__Task requirements__: All lines with the word "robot" are to be found and copied from the listing.

__Data for analysis__:
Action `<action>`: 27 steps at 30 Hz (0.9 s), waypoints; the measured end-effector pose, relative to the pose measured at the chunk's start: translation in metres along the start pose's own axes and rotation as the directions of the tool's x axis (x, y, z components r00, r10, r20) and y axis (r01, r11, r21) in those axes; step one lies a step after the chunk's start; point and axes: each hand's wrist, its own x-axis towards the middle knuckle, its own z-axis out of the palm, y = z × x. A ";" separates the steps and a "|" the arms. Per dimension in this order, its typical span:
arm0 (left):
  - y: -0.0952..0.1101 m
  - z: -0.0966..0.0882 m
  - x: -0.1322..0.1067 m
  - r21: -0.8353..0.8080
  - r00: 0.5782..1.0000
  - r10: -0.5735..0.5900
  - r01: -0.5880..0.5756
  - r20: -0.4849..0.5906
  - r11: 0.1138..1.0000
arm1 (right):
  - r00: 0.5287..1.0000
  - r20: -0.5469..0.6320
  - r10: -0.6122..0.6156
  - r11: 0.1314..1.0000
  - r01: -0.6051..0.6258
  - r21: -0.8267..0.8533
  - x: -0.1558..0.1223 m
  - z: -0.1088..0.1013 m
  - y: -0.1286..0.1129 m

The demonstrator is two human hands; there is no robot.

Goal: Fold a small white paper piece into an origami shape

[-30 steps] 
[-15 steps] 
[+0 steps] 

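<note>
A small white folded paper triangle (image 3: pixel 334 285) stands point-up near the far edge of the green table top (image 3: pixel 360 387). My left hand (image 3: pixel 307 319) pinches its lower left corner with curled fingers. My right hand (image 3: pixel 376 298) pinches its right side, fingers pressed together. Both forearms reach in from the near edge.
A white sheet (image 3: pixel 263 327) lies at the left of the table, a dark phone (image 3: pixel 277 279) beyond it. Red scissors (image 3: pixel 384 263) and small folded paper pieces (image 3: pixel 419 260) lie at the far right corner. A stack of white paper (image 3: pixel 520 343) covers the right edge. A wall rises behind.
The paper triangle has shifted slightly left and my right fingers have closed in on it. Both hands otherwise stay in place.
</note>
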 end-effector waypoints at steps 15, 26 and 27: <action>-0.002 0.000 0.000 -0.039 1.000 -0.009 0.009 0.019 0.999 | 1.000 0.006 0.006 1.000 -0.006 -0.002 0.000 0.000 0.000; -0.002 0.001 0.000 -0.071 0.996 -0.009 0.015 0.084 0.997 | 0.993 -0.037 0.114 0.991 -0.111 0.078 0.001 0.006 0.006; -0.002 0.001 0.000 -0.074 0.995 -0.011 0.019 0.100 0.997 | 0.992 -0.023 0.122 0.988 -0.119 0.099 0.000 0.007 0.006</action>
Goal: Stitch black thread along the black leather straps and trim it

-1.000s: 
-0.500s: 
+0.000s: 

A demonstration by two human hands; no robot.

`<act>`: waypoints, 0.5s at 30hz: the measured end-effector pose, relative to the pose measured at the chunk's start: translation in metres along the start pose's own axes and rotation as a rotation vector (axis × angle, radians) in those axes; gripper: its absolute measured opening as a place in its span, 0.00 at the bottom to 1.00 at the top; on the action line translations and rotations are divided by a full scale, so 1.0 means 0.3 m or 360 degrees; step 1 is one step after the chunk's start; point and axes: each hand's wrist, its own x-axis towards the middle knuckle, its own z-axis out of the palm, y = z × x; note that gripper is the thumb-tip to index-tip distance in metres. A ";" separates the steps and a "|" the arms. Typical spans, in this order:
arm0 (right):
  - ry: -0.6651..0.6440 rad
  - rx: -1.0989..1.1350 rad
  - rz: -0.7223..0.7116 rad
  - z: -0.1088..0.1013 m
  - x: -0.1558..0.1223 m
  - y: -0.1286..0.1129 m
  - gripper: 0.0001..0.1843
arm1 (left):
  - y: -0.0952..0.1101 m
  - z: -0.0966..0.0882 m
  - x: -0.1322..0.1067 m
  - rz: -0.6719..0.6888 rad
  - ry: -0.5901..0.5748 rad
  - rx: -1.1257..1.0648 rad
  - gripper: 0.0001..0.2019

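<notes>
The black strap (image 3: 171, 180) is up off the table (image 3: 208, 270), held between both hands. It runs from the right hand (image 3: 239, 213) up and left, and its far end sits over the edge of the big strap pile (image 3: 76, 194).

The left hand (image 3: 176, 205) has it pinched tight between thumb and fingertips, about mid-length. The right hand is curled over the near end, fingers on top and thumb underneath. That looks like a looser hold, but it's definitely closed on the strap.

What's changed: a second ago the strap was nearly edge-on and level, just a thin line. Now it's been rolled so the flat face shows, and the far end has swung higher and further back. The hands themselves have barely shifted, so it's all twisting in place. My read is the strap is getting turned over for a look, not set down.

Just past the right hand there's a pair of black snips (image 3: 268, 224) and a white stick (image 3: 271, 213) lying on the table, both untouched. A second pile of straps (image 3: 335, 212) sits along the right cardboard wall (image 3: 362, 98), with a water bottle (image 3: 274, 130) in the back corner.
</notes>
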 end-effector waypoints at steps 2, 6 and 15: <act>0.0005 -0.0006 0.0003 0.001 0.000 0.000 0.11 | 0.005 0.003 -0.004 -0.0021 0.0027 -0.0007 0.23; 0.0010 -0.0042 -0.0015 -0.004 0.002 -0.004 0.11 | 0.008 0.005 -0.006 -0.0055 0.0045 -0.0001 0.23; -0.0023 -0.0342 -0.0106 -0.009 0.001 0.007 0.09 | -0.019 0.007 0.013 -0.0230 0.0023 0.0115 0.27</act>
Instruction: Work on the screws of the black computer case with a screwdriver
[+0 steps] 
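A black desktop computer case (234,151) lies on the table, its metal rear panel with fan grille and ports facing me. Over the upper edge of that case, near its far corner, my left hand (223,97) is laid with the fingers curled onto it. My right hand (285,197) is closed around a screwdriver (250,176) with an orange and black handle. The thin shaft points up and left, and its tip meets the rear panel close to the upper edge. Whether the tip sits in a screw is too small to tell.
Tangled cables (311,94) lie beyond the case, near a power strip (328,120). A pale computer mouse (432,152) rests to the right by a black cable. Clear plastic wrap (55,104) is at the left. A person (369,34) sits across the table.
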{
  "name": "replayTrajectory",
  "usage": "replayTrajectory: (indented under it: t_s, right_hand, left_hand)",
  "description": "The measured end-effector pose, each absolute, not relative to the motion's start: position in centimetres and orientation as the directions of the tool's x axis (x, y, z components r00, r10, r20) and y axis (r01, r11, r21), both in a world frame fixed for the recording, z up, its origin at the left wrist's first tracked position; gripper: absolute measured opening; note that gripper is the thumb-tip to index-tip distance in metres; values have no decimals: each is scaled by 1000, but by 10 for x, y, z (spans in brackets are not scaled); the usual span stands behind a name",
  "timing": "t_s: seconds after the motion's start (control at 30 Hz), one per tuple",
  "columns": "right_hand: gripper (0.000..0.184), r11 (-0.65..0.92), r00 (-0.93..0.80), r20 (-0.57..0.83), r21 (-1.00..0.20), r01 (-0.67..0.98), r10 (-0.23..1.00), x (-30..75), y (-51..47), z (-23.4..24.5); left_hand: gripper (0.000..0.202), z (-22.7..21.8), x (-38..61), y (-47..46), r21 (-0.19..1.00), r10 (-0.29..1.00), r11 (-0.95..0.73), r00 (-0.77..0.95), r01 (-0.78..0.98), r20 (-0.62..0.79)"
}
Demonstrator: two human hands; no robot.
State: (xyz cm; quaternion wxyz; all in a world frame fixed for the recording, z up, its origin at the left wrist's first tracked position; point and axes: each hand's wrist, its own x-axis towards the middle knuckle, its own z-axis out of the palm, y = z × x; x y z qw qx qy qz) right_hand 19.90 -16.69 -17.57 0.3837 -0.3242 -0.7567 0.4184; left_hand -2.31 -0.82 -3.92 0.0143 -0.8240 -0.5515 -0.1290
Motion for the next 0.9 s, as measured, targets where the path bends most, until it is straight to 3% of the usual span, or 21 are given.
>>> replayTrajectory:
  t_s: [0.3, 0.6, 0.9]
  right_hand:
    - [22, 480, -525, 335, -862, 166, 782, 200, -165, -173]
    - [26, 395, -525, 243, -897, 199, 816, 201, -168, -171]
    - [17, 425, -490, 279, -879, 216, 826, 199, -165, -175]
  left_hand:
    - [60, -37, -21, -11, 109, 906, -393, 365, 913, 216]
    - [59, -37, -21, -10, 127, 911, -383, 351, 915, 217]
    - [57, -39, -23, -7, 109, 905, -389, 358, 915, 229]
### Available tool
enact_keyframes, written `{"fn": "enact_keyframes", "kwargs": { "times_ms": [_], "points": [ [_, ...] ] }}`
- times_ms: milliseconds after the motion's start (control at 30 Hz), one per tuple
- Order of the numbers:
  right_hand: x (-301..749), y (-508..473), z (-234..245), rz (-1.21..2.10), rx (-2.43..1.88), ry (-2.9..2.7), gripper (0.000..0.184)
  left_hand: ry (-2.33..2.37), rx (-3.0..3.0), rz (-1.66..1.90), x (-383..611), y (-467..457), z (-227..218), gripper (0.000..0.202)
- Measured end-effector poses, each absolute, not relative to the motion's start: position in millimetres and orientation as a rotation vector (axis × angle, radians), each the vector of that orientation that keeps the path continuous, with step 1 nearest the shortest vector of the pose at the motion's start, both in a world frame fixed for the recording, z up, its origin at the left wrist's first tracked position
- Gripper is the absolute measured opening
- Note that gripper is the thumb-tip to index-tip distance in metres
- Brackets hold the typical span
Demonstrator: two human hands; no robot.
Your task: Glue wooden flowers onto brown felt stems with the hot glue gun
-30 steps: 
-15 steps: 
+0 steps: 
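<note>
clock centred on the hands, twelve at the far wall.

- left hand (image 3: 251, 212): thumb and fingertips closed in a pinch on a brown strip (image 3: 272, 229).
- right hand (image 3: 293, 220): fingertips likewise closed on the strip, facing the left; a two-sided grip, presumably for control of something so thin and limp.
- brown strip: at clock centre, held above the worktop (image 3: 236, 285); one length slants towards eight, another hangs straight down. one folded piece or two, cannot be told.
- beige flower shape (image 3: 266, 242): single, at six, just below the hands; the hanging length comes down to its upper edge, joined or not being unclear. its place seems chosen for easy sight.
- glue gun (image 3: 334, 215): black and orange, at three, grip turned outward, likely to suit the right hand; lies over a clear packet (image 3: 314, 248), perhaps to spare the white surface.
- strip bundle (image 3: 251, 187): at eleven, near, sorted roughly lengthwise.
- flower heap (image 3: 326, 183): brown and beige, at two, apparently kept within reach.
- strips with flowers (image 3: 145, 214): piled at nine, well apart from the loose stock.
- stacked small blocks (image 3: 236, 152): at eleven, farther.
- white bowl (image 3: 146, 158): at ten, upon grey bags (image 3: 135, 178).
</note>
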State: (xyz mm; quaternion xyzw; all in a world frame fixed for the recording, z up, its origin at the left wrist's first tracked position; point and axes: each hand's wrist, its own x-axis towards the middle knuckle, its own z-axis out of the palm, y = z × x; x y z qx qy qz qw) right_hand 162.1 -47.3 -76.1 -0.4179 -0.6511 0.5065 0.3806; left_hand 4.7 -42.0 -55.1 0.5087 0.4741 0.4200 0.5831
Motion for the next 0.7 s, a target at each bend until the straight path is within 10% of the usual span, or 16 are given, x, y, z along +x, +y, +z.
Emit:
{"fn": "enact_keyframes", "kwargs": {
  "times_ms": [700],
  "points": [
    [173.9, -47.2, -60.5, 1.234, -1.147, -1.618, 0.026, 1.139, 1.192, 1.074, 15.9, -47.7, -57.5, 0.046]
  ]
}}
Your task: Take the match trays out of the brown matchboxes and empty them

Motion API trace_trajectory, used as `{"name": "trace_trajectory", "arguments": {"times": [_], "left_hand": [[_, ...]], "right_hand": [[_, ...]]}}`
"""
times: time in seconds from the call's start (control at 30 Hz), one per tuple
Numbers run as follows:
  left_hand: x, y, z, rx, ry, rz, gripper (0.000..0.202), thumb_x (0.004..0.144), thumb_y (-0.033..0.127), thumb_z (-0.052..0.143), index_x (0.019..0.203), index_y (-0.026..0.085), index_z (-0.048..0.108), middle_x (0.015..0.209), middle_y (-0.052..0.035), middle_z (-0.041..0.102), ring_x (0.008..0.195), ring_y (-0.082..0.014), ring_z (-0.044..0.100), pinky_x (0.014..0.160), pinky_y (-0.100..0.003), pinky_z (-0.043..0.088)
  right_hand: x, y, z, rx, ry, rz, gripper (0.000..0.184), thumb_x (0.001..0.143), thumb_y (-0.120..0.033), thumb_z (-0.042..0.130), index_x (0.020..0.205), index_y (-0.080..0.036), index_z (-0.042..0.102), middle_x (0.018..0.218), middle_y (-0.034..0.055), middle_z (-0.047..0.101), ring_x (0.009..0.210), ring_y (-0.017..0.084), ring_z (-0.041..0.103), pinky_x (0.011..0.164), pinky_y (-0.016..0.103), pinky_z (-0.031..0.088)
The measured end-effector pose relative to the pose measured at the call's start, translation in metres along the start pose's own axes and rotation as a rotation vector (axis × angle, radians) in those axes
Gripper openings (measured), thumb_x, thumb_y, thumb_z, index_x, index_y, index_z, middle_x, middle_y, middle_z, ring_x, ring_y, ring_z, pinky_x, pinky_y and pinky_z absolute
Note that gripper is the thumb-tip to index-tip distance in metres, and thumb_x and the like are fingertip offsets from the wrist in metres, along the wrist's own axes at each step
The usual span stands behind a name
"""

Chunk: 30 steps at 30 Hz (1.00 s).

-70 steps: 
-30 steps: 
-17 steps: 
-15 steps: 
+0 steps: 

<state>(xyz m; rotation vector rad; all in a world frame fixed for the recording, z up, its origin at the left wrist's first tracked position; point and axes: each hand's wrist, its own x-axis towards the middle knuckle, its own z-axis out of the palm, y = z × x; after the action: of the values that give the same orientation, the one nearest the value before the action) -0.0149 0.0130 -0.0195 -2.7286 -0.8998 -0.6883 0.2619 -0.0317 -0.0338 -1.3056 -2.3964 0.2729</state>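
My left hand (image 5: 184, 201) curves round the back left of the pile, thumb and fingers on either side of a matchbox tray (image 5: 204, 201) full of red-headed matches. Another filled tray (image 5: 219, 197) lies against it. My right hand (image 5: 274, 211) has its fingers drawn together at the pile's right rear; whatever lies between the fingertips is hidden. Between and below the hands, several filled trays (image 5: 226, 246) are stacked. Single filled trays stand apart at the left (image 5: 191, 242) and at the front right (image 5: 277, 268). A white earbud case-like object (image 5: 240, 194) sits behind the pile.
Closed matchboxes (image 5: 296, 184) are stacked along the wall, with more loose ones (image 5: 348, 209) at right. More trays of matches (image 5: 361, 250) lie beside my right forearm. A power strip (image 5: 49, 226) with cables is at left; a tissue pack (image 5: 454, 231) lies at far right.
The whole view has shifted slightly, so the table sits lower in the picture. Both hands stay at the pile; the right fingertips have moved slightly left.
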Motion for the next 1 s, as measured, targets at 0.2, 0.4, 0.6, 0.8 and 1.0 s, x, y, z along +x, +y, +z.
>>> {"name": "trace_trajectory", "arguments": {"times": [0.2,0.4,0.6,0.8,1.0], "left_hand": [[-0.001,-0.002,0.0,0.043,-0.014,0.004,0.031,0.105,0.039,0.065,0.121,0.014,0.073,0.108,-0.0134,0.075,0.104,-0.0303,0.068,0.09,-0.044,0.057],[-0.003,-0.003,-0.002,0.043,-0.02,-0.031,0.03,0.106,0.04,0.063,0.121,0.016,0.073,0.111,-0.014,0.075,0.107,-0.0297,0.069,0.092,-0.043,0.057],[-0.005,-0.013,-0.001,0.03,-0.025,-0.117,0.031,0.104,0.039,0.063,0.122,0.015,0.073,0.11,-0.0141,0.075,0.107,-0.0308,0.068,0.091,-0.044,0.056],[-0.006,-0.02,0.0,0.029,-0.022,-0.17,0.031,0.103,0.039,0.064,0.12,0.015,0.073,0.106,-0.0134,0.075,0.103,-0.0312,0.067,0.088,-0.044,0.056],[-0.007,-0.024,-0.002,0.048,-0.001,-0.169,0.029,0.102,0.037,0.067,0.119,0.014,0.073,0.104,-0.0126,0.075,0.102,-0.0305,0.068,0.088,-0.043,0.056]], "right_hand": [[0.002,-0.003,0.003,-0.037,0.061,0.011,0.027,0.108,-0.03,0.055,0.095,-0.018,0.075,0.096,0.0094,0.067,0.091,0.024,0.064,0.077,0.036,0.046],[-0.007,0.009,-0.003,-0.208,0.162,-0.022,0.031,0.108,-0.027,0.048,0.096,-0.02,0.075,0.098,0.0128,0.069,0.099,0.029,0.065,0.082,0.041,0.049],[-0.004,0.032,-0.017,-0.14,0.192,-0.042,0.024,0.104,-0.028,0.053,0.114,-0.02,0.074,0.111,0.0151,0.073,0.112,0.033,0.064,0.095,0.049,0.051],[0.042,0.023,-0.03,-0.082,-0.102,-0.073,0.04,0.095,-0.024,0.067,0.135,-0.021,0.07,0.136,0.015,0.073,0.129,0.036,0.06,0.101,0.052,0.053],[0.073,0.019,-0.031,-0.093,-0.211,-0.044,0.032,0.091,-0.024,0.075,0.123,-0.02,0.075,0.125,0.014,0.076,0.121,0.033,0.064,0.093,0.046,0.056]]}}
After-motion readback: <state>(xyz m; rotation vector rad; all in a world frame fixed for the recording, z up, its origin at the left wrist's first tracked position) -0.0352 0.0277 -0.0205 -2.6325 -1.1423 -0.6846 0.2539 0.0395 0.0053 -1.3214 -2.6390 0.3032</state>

__Problem solution__:
The demonstrator is two human hands; there is no robot.
A demonstration by two human hands; no robot.
Demonstrator: two human hands; no robot.
Demonstrator: two human hands; no robot.

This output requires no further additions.